Pande menjelaskan, khusus tahun ini harus ada ketegasan dari pemerintah merevisi UU Ketenagakerjaan yang lebih menarik bagi para investor. Hal ini juga bisa mengatasi masalah pengangguran. Dikatakan, memperkecil pengangguran sampai sekarang sangat sulit. Para pengusaha tidak tertarik padat karya. Padahal usia kerja 15-60 tahun meningkat 2,1 persen per tahun. Ini dapat terjadi hingga 2011. Jika usia kerja antara 15-65 tahun itu berarti peningkatan 2,4 per tahunnya. Pengalaman sampai 2006 yang bisa diserap kira-kira satu persen Produk Domestik Regional Bruto (PDRB), artinya tidak mungkin kita ciptakan pertumbuhan sepuluh persen, karena sekarang ini pertumbuhan ekonomi triwulan I baru enam persen. "Itu berarti kita harus serius dengan masalah pengangguran, jika tidak ingin para pedagang kecil kita tersingkir di era pasar bebas," kata dia. Menurut Pande, Indonesia seharusnya memiliki kepastian hukum, menyediakan pabrik-pabrik yang dapat menjawab kebutuhan ketenagakerjaan Indonesia, dan memperbaiki soal perizinan. Keberpihakan pemerintah kepada masalah-masalah perburuhan dengan melihat berbagai persoalan yang terjadi adalah kunci agar dapat mengantisipasi dan mengatasi serbuan produk-produk asing ke dalam negeri.

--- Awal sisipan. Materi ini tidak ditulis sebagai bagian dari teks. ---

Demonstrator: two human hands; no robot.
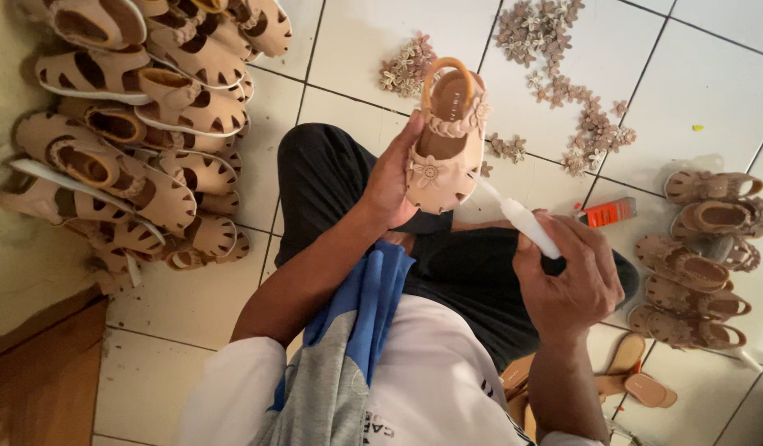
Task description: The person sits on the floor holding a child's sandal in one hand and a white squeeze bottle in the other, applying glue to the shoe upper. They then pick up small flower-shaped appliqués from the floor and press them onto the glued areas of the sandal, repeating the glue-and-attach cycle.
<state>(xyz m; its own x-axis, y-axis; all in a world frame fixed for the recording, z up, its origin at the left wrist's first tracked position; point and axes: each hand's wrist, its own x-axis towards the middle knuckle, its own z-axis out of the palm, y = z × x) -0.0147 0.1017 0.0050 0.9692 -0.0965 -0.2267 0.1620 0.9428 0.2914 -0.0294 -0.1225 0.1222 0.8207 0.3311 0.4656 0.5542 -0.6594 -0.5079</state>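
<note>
My left hand [392, 177] holds up a small beige child's sandal [444, 140] with flower trims and a heel loop, its toe pointing down. A white glue tube [522, 220] is gripped in my right hand [573, 277], and its nozzle touches the sandal's lower right side. Both hands are above my black-trousered knee [332, 177].
A heap of matching beige sandals [133, 124] lies at the left by a wall. Several finished sandals [699, 256] stand in a row at the right. Loose flower trims [555, 58] are scattered on the white floor tiles, and a small orange box [610, 212] lies near the tube.
</note>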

Dalam menyiapkan produk Indonesia agar bisa mampu bersaing dengan produk asing, terkesan kita terlalu memaksakan persaingan antara peritel besar dengan kecil, yang hampir tidak mungkin. Produk kecil tidak akan mampu bersaing dengan peritel besar, itu satu banding 30. "Tidak mungkin ritel kecil akan bersaing dengan teknik pemasaran profesional milik ritel modern. Ritel kecil tidak akan mampu berkompetitif. Sebaiknya kita harus fokus dengan kemampuan produk andalan Indonesia yang ada seperti tekstil, alas kaki, elektronik, dan sektor jasa," katanya. Jadi, lanjut dia, produk-produk dalam negeri benar-benar ditekuni mulai dari produk bahan baku, karena diyakini Indonesia masih mampu masuk pasar tradisional. "Peraturan Presiden (Perpres) yang sampai saat ini belum tuntas diselesaikan pemerintah tidak akan berpengaruh apa-apa terhadap persaingan ritel tradisional dan ritel modern," kata Silalahi.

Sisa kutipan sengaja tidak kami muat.